Et celle-ci suppose des personnes ayant la compréhension de comment atteindre les
objectifs souhaités, et se sachant compétents pour cela. La suite sera grandement facilitée
si le contexte interpersonnel soutient l’autonomie des personnes.
Grâce à ces ingrédients importants, les personnes seront rendues capables de fixer leurs
propres buts, développer leurs propres normes, suivre eux-mêmes leurs progrès, et
atteindre des buts qui ne bénéficieront pas qu’à eux-mêmes, mais aussi aux groupes et
organisations auxquelles ils appartiennent ou avec lesquelles elles coopèrent.
E.Deci s’intéresse aussi au contexte du soin, en cherchant à
comprendre comment aider les patients à mieux prendre soin de
leur santé.
Il observe que lorsque les personnes sont “contrôlées” (= moins autonomes), elles sont
plus susceptibles d’adopter des comportements qui renforcent leurs pathologies.
Il constate également que la propension des patients à être autonome/s’auto réguler,
dépend directement de la manière dont les soignants entrent en relation avec eux.
Quand les soignants comprennent l’importance des facteurs psychosociaux dans les
comportements de santé, et de ce fait adoptent un mode de relation qui encourage
l’autonomie, les patients ont effectivement plus de chances d’être plus autonomes dans
leurs motivations, et de se comporter d’une manière plus adaptée à leur santé sur la longue
durée.
E.Deci identifie six postures des soignants pour être “centré patient”,
favoriser son autonomie et l’aider à prendre soin de sa santé
1. Considérer le point de vue la personne (=le patient), considérer la situation
depuis sa perspective à lui
2. Offrir plusieurs choix, ouvrir plusieurs options
3. Fournir des informations utiles auxquelles la personne n’avait pas accès, qui
pourront l’aider à gérer lui-même son affection
4. Expliquer le pourquoi des prescriptions, recommandations et conseils prodigués
5. Accuser réception, valider et accepter les ressentis de la personne
6. Réduire au minimum les mots et les attitudes contrôlantes
E.Deci étudie les mécanismes de “paiement à la performance.”
Il les classe dans la catégorie “carottes et bâtons”, et rappelle qu’ils étaient à la base du
“management scientifique” déployé par Taylor au siècle dernier : être payé pour chaque pièce
produite…
Le rationnel sous-jacent est “les gens veulent de l’argent.
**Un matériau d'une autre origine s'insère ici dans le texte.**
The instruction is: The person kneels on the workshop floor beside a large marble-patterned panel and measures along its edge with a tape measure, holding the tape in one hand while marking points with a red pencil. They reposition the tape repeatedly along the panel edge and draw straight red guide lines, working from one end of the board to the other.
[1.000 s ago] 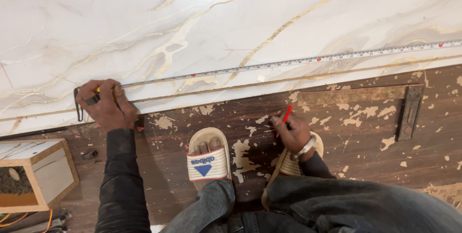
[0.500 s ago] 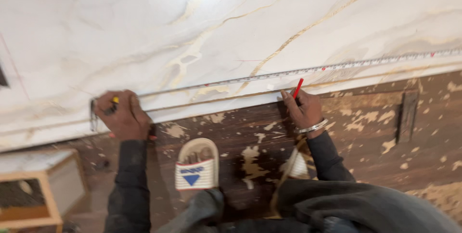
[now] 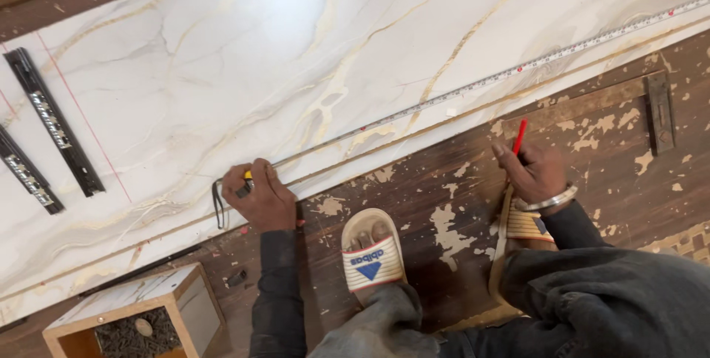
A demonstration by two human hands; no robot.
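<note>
One long metal tape measure (image 3: 473, 88) spans the pale marble-patterned sheet (image 3: 222, 69).

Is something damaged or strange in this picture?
Yes. The dark wooden floor beside the marble-patterned sheet is badly worn: its coating has flaked away in many pale patches around the sandalled feet. Nothing is spilled.

Tape measure case (image 3: 246, 180): yellow-black, gripped under left hand fingers (image 3: 255, 188), black strap looping left of them. Steel tape blade (image 3: 473, 88) runs from fingers up-right, flat on marble sheet. Red pencil (image 3: 520, 136): pinched in right hand fingers (image 3: 510, 158), tip pointing up beyond them.
</note>
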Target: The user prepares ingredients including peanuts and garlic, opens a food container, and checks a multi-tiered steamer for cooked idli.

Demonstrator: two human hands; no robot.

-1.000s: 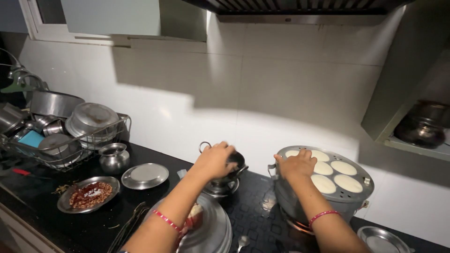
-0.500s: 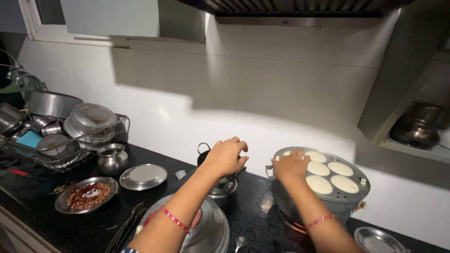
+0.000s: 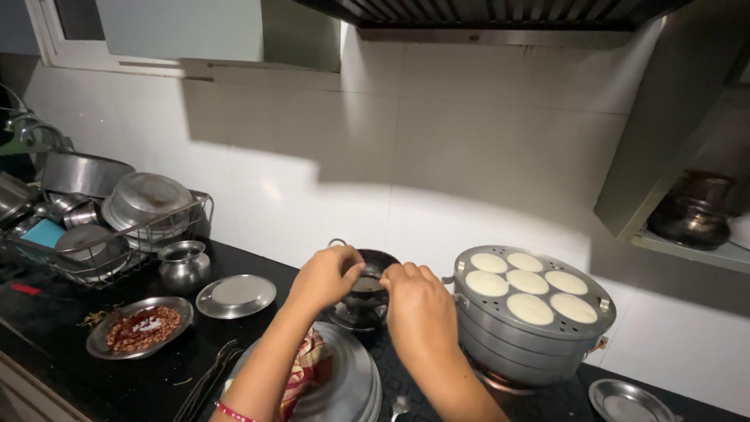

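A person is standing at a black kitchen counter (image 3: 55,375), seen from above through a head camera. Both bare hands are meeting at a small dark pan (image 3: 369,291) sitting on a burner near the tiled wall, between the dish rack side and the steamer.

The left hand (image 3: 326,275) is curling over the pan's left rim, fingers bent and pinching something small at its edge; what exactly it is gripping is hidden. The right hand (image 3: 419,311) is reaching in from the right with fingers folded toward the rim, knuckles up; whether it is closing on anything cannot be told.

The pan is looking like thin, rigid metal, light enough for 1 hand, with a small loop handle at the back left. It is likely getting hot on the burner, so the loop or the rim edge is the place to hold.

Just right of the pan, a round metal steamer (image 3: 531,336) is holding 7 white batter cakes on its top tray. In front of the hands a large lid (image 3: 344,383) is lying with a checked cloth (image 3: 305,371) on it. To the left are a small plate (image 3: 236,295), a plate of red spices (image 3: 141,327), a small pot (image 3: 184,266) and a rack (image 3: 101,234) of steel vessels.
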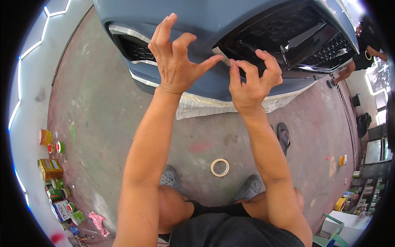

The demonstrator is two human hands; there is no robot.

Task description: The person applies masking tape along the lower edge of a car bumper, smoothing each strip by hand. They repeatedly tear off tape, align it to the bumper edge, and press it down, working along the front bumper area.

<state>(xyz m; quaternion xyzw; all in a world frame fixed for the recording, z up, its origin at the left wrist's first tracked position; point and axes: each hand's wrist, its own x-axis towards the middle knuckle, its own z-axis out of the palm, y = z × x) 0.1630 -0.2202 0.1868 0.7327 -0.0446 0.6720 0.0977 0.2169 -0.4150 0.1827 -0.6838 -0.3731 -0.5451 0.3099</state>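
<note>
The left hand (173,65) is spread, and the right hand (252,87) pinches a beige tape strip (222,54) at the left edge of the glossy black grille (263,33).

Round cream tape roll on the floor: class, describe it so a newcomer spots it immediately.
Find the blue-grey car bumper, then the stained grey floor below. Between two grey perforated clogs lies the round cream tape roll, the only ring there.

Bright, fairly even light covers the floor (98,94), with white strips (19,78) glowing at left and glare whitening the upper right. The grille (267,33) shows glossy reflections. Fisheye distortion curves the wall (35,99) toward black corners; the centre looks sharp.
</note>
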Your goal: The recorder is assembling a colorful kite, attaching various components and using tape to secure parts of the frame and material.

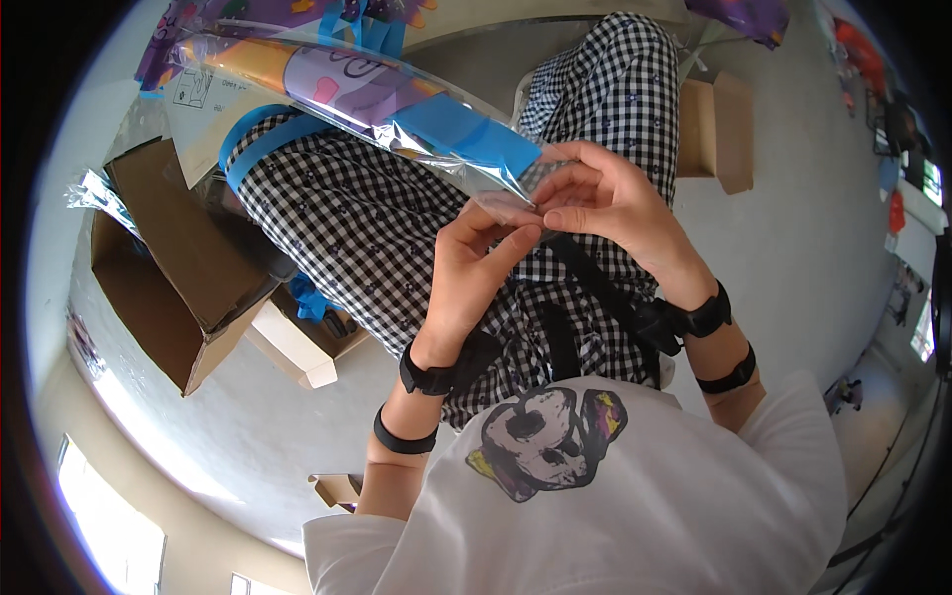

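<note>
A long clear plastic packet (426, 124) with a folded purple and blue printed item inside lies slanting across my lap. Its near end comes between my two hands, where the film is crumpled and shiny. My left hand (468, 266) pinches the film from the left, thumb against fingers. From the right, my right hand (620, 213) grips the same end, its thumb almost touching the left thumb. Fingertips partly hide the packet's edge, so whether it is sealed there is unclear.
An upright-flapped brown cardboard box (149, 288) is at the left, beside a smaller box (293, 342) with blue material in it. Another carton (716, 134) sits beyond my right knee. Purple printed packaging (739, 18) shows at the far right, and a blue strip (273, 144) crosses my left knee.
</note>
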Available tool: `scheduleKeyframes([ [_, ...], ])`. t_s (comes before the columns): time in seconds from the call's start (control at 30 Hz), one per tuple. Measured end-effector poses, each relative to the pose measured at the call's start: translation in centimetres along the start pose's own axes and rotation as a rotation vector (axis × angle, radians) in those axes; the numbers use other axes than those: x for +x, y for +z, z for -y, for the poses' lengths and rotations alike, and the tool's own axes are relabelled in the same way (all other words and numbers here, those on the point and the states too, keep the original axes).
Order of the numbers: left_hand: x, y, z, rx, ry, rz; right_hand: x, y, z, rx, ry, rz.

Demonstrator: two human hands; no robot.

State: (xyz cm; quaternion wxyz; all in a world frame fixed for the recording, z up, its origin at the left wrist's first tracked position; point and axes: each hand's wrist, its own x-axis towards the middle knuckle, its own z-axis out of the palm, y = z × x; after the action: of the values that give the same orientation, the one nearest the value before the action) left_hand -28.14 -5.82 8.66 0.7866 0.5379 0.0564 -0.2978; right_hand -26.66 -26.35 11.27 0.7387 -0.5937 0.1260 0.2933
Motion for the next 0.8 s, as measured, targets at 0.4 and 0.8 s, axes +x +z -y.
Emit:
scheduleKeyframes([
  [0.4,-2.1,-2.1,0.0,-0.294,-0.177,-0.164,0.9,1.8,0.5,-0.029,0.043,0.061],
  [0.8,-4.6,-2.5,-0.8,-0.08,-0.085,-0.365,3.0,3.5,0.1,-0.147,0.171,0.102],
])
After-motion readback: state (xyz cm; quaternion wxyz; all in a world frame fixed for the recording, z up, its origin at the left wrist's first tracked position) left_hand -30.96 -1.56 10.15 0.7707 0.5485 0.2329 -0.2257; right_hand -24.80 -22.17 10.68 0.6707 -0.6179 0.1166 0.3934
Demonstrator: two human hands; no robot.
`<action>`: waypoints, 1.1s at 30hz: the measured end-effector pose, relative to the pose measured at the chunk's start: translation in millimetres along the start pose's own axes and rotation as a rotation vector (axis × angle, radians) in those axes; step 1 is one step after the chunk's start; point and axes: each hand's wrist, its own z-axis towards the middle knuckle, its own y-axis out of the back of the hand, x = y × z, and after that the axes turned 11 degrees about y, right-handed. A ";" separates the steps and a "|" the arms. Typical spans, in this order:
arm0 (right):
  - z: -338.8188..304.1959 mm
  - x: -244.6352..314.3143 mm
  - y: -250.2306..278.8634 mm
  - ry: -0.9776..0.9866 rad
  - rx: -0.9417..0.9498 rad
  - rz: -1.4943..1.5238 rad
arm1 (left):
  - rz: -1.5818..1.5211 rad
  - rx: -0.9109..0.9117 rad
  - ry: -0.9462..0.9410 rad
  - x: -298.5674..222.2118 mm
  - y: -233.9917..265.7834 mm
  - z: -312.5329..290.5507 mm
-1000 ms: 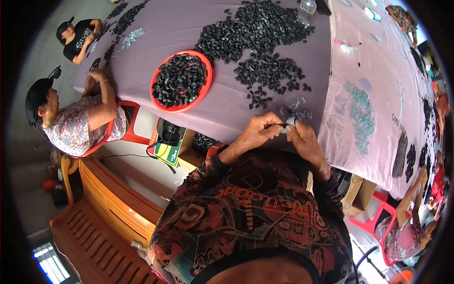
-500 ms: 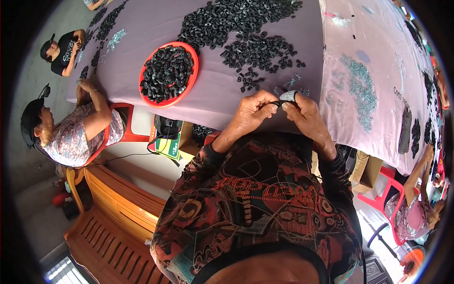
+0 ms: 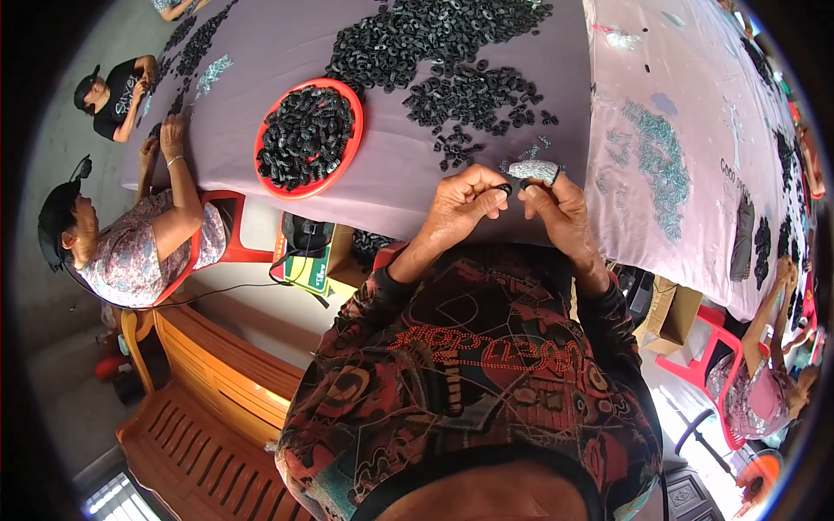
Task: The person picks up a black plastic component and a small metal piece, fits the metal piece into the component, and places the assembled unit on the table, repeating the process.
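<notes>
Over the near edge of the purple-covered table, my left hand (image 3: 465, 201) pinches a small black plastic part (image 3: 504, 187) between thumb and forefinger. Close by on the right, my right hand (image 3: 560, 208) is closed too, thumb against forefinger, with a small dark piece (image 3: 524, 184) at the tips; its kind is too small to tell. A silvery-grey cover (image 3: 532, 169) wraps that forefinger. A narrow gap separates the two hands. Just beyond them lie a few small clear bluish pieces (image 3: 545, 141) and a loose cluster of black parts (image 3: 458, 146).
A red basket (image 3: 359, 139) heaped with black parts stands left of my hands. Farther back spreads a large black pile (image 3: 408, 43). Bluish clear pieces (image 3: 656, 165) lie on the pink cloth. Seated people (image 3: 143, 208) work at left and right; a wooden bench (image 3: 208, 425) stands behind.
My hands have drawn slightly apart, where before their fingertips met at the black part. My right forefinger now points left. The nearer person at left has stretched an arm forward over the table.
</notes>
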 end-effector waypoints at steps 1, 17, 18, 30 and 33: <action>-0.3 -1.6 0.3 0.012 -0.001 0.064 | -0.009 0.009 0.007 -0.9 -0.3 -1.5; -6.2 -5.3 -0.4 0.053 -0.123 0.208 | -0.020 -0.021 -0.001 0.9 -8.9 -5.1; -6.3 -4.7 -0.8 0.045 -0.134 0.237 | -0.003 -0.016 0.006 1.0 -9.0 -5.0; -4.7 4.4 0.7 -0.143 0.005 0.261 | 0.084 0.037 0.017 5.4 -4.9 -7.5; -4.7 6.8 -0.1 -0.116 0.034 0.097 | 0.117 0.029 0.032 6.8 -4.1 -7.2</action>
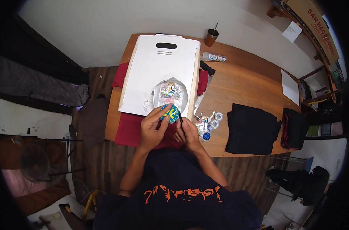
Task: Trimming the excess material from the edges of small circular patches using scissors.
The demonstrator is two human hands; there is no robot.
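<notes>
My left hand (153,128) pinches a round blue-green sticker (169,114) with a yellow design by its edge. In my right hand (188,135) is a slim black tool (181,119), its tip at the right edge of the sticker; its exact kind is hard to make out. Both hands are over the near edge of a large white panel (151,73). Just beyond the sticker, a round white-rimmed tray (186,100) on the panel holds printed sticker pieces (170,90). Under the panel, dark red cloth (129,128) sticks out on both sides and toward me.
On the wooden table (251,84), several loose stickers (207,124) lie right of my right hand. Farther right are folded black cloth (253,128) and a darker folded bundle (293,128). A brown tumbler (211,37) with a straw stands at the back, near a clear sticker packet (213,57).
</notes>
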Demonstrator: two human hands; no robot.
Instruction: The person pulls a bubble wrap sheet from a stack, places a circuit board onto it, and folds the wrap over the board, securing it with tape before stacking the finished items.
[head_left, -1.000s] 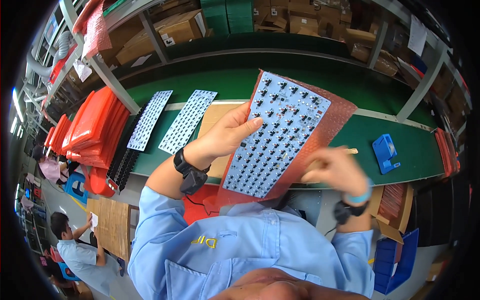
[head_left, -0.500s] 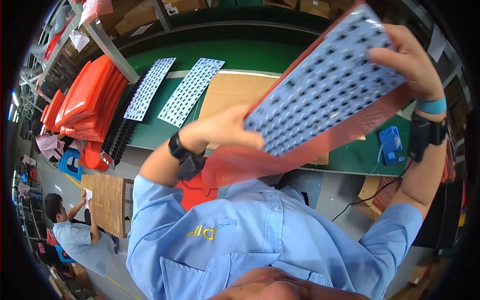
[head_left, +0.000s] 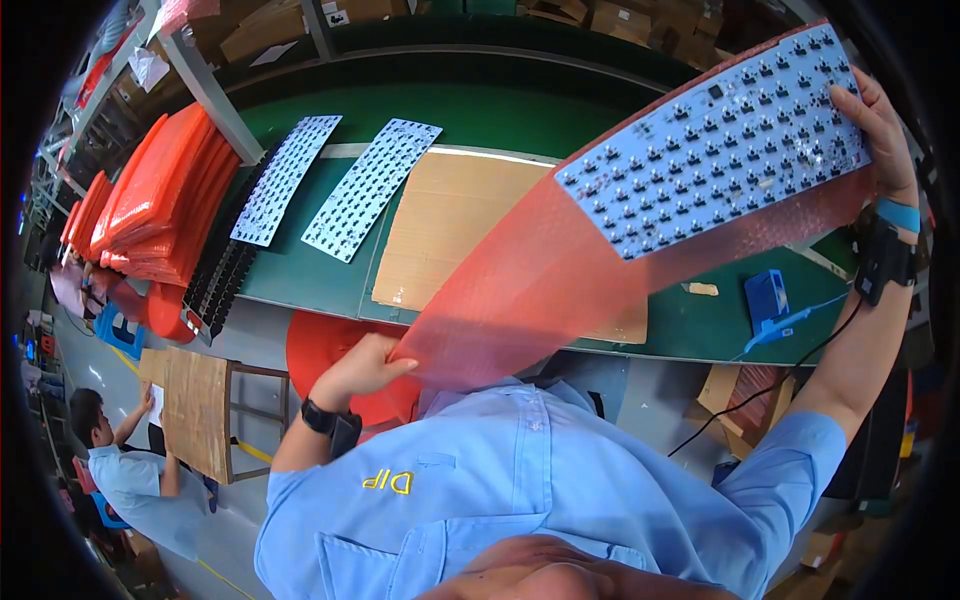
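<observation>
A light-coloured keyboard circuit board (head_left: 690, 130), dotted with rows of small black switches, is tilted above the bench at the right. My right hand (head_left: 878, 130) grips its right end, thumb on the face, together with a translucent red bubble-wrap sheet (head_left: 500, 300) that lies behind the board. Down at the bench's front edge, my left hand (head_left: 362, 370) pinches the sheet's lower left corner. The sheet is stretched between both hands. Below them, a brown cardboard sheet (head_left: 430, 230) lies on the green bench (head_left: 690, 325). Two similar boards rest left of it, one nearer (head_left: 370, 190) and one further left (head_left: 285, 185).
Red bubble-wrap pieces (head_left: 160, 200) are stacked at the bench's left, beside a black slotted rack (head_left: 215, 270). A blue tool (head_left: 766, 300) lies at the right. A red stool (head_left: 310, 345) stands below the bench. Another person (head_left: 130, 470) works by a wooden table (head_left: 200, 415).
My left hand has left the board's edge and moved down and left, drawing the red sheet's corner out. The board has shifted right with my right hand.
</observation>
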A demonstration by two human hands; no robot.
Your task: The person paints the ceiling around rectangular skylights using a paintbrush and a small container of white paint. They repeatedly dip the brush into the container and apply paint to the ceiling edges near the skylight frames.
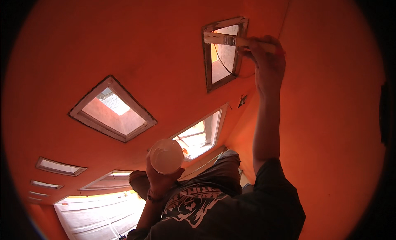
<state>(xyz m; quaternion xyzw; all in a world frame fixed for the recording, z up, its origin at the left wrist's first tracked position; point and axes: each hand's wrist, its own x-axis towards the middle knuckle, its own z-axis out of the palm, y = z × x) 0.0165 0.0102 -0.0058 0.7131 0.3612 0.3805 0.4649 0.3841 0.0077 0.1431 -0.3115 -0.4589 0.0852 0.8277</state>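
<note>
Though partly behind a pale tub (166,156), contents unclear, left hand (161,180) around it, right hand (269,60) around a paintbrush (230,41).

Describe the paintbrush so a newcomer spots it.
On the orange wall, find the topmost framed opening. In front, the raised right hand holds the flat paintbrush, pale-handled with a dark band. Its long, slim shape separates it from the round, pale tub in the left hand.
</note>
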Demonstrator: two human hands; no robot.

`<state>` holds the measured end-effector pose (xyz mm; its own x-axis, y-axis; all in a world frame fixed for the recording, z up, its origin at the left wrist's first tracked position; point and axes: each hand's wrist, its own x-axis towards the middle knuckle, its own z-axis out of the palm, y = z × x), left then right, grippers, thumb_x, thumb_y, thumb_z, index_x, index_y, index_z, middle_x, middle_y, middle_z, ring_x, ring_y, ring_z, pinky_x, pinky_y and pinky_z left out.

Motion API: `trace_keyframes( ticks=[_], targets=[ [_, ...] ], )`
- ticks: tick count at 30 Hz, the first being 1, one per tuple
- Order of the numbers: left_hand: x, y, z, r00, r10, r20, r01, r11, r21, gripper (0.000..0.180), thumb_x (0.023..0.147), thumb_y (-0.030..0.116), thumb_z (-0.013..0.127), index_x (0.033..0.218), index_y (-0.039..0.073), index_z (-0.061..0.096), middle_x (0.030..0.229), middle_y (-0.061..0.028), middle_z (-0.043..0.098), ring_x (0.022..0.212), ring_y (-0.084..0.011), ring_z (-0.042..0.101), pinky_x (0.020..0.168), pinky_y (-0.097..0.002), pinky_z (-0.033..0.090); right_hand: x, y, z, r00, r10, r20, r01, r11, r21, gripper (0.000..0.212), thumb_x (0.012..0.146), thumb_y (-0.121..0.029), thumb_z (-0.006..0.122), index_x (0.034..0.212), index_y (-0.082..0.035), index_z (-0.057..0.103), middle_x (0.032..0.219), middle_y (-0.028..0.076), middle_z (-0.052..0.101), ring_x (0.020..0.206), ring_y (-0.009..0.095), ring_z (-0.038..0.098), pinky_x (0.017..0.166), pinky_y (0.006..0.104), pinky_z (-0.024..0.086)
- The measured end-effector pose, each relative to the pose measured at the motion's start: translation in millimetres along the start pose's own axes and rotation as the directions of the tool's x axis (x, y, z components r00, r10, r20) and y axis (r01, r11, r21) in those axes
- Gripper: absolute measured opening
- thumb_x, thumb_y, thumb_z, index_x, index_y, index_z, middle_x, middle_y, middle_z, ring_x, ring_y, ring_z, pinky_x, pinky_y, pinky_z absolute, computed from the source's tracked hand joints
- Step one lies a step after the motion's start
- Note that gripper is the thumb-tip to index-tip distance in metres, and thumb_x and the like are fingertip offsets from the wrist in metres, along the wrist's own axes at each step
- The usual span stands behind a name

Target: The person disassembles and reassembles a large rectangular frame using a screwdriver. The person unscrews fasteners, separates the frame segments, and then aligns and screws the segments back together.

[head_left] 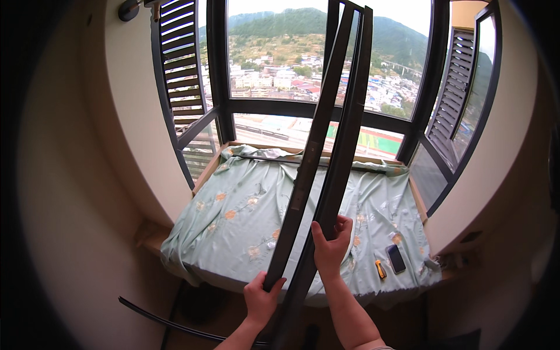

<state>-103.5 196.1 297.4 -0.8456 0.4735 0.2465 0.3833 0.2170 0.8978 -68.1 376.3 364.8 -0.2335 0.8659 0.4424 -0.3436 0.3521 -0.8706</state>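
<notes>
Two long dark frame strips rise in front of me, running from the lower middle up past the window and coming close together at the top. My left hand (262, 297) is closed around the lower end of the left strip (299, 189). Higher up, my right hand (332, 248) grips the right strip (332, 192), thumb on its near face and fingers behind. That strip continues down between my forearms. Small fittings or slots show along the left strip. Whether the two join at the top, I cannot make out.
A pale green flowered cloth (233, 239) covers the window seat. On its right lie a phone (395, 259) and a yellow-handled screwdriver (380, 269). A thin dark strip (268, 158) lies along the back; another (169, 322) sticks out lower left. Dark-framed windows (274, 107) and walls surround it.
</notes>
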Motion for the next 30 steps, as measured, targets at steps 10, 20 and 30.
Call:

Structurons donc leur rémunération
de manière à ce qu’ils fassent ce que nous voulons.”
Ses recherches démontrent que ce type de schémas motivationnels détruisent la motivation
intrinsèque et génèrent des effets de bords négatifs importants.
Plus grave, ils détournent l’attention des acteurs du travail en lui-même, pour les focaliser sur
les récompenses promises, résultant en des pratiques moins efficientes et moins créatives.
Dans des environnements complexes et volatiles, où les acteurs doivent mobiliser de multiples
compétences, et utiliser toutes leurs ressources de réflexion et d’engagement personnel
(comme la santé), ce type de mécanismes sont inopérants et contre-productifs.